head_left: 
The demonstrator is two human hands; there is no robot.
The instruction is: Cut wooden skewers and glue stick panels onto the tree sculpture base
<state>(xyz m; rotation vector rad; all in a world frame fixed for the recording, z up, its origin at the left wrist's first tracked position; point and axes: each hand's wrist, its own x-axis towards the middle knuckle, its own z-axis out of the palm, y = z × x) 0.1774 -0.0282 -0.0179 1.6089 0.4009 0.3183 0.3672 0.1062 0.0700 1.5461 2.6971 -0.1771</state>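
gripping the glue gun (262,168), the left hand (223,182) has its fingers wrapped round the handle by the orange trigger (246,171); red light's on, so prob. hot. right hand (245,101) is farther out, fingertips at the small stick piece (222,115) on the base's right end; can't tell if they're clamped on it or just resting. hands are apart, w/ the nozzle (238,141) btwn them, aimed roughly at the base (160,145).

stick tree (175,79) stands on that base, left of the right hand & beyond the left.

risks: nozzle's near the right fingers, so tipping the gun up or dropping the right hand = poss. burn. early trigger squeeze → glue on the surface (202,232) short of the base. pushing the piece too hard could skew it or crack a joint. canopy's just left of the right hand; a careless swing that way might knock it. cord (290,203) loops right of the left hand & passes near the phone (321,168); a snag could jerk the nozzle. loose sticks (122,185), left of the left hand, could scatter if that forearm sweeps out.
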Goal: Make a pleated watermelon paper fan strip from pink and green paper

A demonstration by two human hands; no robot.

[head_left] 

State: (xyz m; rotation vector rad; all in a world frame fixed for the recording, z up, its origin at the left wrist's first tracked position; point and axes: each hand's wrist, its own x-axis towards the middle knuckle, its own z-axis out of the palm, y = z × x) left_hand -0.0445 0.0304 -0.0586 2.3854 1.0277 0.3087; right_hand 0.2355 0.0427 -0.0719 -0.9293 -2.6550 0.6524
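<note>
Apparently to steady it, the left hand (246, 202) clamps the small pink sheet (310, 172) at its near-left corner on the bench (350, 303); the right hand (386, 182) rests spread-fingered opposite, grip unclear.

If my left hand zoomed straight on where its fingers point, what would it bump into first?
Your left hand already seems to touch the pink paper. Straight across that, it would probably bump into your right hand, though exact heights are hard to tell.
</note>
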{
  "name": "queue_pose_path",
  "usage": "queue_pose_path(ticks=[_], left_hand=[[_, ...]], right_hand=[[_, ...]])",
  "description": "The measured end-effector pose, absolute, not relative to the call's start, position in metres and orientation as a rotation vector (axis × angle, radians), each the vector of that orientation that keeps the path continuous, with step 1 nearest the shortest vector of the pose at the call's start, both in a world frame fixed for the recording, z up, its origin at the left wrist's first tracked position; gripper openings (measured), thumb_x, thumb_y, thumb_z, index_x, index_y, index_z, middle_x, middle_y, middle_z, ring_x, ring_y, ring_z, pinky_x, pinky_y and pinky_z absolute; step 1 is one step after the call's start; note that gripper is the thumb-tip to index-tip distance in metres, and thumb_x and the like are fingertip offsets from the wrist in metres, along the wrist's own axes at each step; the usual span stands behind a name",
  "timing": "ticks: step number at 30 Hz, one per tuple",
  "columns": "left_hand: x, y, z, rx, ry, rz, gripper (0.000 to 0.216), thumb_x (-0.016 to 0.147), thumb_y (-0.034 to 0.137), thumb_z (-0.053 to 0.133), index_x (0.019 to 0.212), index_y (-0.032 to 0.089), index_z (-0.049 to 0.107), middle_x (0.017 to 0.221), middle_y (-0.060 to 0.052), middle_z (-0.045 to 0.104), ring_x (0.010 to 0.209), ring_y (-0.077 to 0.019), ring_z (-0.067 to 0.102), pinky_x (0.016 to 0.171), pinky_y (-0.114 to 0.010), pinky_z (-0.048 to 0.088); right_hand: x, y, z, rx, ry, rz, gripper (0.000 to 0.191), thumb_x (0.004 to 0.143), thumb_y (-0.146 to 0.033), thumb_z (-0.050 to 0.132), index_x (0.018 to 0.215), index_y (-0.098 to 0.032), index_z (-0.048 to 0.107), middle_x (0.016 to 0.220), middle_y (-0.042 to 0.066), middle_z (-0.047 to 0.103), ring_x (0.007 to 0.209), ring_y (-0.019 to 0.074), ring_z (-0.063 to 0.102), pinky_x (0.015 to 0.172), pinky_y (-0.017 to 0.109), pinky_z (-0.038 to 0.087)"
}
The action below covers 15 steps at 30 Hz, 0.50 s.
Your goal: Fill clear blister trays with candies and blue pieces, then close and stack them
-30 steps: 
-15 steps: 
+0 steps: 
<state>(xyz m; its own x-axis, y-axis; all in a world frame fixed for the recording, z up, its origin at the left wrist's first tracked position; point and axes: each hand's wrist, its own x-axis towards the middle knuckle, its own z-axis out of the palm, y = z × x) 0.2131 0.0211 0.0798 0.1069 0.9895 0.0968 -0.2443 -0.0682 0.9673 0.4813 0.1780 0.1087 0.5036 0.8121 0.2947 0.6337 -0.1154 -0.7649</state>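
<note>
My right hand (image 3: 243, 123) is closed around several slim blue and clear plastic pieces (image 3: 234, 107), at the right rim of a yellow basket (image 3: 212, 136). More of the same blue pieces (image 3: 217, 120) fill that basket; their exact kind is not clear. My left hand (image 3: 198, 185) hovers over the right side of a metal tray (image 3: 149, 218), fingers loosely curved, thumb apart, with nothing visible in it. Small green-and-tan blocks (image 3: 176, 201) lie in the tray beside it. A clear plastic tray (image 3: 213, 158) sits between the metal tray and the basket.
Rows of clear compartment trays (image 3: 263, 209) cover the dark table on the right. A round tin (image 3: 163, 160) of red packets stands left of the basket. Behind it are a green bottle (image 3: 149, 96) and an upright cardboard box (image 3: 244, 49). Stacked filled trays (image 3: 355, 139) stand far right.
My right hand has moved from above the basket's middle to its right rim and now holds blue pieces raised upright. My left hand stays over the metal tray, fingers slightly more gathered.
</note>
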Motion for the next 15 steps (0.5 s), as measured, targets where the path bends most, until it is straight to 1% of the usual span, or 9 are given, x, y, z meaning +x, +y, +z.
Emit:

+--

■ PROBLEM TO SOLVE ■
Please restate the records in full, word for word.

■ RESULT FOR THIS EXERCISE ■
head_left: 
The demonstrator is two human hands; there is no robot.
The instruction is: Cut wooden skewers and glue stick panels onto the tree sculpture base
<state>(xyz m; rotation vector rad; all in a world frame fixed for the recording, z up, its origin at the left wrist's first tracked position; point and axes: each hand's wrist, its own x-axis towards the middle knuckle, its own z-axis out of the palm, y = z × x) 0.1774 -0.0282 -0.0179 1.6089 0.4009 0.3183 0.3672 0.1062 0.0700 1.5461 2.6971 -0.1771</state>
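gripping the glue gun (262,168), the left hand (223,182) has its fingers wrapped round the handle by the orange trigger (246,171); red light's on, so prob. hot. right hand (245,101) is farther out, fingertips at the small stick piece (222,115) on the base's right end; can't tell if they're clamped on it or just resting. hands are apart, w/ the nozzle (238,141) btwn them, aimed roughly at the base (160,145).

stick tree (175,79) stands on that base, left of the right hand & beyond the left.

risks: nozzle's near the right fingers, so tipping the gun up or dropping the right hand = poss. burn. early trigger squeeze → glue on the surface (202,232) short of the base. pushing the piece too hard could skew it or crack a joint. canopy's just left of the right hand; a careless swing that way might knock it. cord (290,203) loops right of the left hand & passes near the phone (321,168); a snag could jerk the nozzle. loose sticks (122,185), left of the left hand, could scatter if that forearm sweeps out.
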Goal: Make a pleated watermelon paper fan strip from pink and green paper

A demonstration by two human hands; no robot.

[head_left] 

State: (xyz m; rotation vector rad; all in a world frame fixed for the recording, z up, its origin at the left wrist's first tracked position; point and axes: each hand's wrist, its own x-axis towards the middle knuckle, its own z-axis out of the palm, y = z × x) left_hand -0.0445 0.0304 -0.0586 2.3854 1.0277 0.3087; right_hand 0.2355 0.0427 -0.0719 -0.9293 -2.6550 0.6524
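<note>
Apparently to steady it, the left hand (246, 202) clamps the small pink sheet (310, 172) at its near-left corner on the bench (350, 303); the right hand (386, 182) rests spread-fingered opposite, grip unclear.

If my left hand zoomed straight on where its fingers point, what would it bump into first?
Your left hand already seems to touch the pink paper. Straight across that, it would probably bump into your right hand, though exact heights are hard to tell.
</note>
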{
  "name": "queue_pose_path",
  "usage": "queue_pose_path(ticks=[_], left_hand=[[_, ...]], right_hand=[[_, ...]])",
  "description": "The measured end-effector pose, absolute, not relative to the call's start, position in metres and orientation as a rotation vector (axis × angle, radians), each the vector of that orientation that keeps the path continuous, with step 1 nearest the shortest vector of the pose at the call's start, both in a world frame fixed for the recording, z up, its origin at the left wrist's first tracked position; gripper openings (measured), thumb_x, thumb_y, thumb_z, index_x, index_y, index_z, middle_x, middle_y, middle_z, ring_x, ring_y, ring_z, pinky_x, pinky_y and pinky_z absolute; step 1 is one step after the call's start; note that gripper is the thumb-tip to index-tip distance in metres, and thumb_x and the like are fingertip offsets from the wrist in metres, along the wrist's own axes at each step; the usual span stands behind a name",
  "timing": "ticks: step number at 30 Hz, one per tuple",
  "columns": "left_hand: x, y, z, rx, ry, rz, gripper (0.000 to 0.216), thumb_x (-0.016 to 0.147), thumb_y (-0.034 to 0.137), thumb_z (-0.053 to 0.133), index_x (0.019 to 0.212), index_y (-0.032 to 0.089), index_z (-0.049 to 0.107), middle_x (0.017 to 0.221), middle_y (-0.060 to 0.052), middle_z (-0.045 to 0.104), ring_x (0.010 to 0.209), ring_y (-0.077 to 0.019), ring_z (-0.067 to 0.102), pinky_x (0.016 to 0.171), pinky_y (-0.114 to 0.010), pinky_z (-0.048 to 0.088); right_hand: x, y, z, rx, ry, rz, gripper (0.000 to 0.191), thumb_x (0.004 to 0.143), thumb_y (-0.146 to 0.033), thumb_z (-0.050 to 0.132), index_x (0.018 to 0.215), index_y (-0.098 to 0.032), index_z (-0.048 to 0.107), middle_x (0.016 to 0.220), middle_y (-0.042 to 0.066), middle_z (-0.047 to 0.103), ring_x (0.007 to 0.209), ring_y (-0.019 to 0.074), ring_z (-0.063 to 0.102), pinky_x (0.015 to 0.172), pinky_y (-0.017 to 0.109), pinky_z (-0.038 to 0.087)"
}
The action below covers 15 steps at 30 Hz, 0.50 s.
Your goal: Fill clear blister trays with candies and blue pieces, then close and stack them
-30 steps: 
-15 steps: 
+0 steps: 
<state>(xyz m; its own x-axis, y-axis; all in a world frame fixed for the recording, z up, its origin at the left wrist's first tracked position; point and axes: each hand's wrist, its own x-axis towards the middle knuckle, its own z-axis out of the palm, y = z × x) 0.2131 0.0211 0.0798 0.1069 0.9895 0.0968 -0.2443 -0.0682 0.9673 0.4813 0.1780 0.1087 0.5036 0.8121 0.2947 0.6337 -0.1154 -0.7649</state>
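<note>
My right hand (image 3: 243, 123) is closed around several slim blue and clear plastic pieces (image 3: 234, 107), at the right rim of a yellow basket (image 3: 212, 136). More of the same blue pieces (image 3: 217, 120) fill that basket; their exact kind is not clear. My left hand (image 3: 198, 185) hovers over the right side of a metal tray (image 3: 149, 218), fingers loosely curved, thumb apart, with nothing visible in it. Small green-and-tan blocks (image 3: 176, 201) lie in the tray beside it. A clear plastic tray (image 3: 213, 158) sits between the metal tray and the basket.
Rows of clear compartment trays (image 3: 263, 209) cover the dark table on the right. A round tin (image 3: 163, 160) of red packets stands left of the basket. Behind it are a green bottle (image 3: 149, 96) and an upright cardboard box (image 3: 244, 49). Stacked filled trays (image 3: 355, 139) stand far right.
My right hand has moved from above the basket's middle to its right rim and now holds blue pieces raised upright. My left hand stays over the metal tray, fingers slightly more gathered.
</note>
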Motion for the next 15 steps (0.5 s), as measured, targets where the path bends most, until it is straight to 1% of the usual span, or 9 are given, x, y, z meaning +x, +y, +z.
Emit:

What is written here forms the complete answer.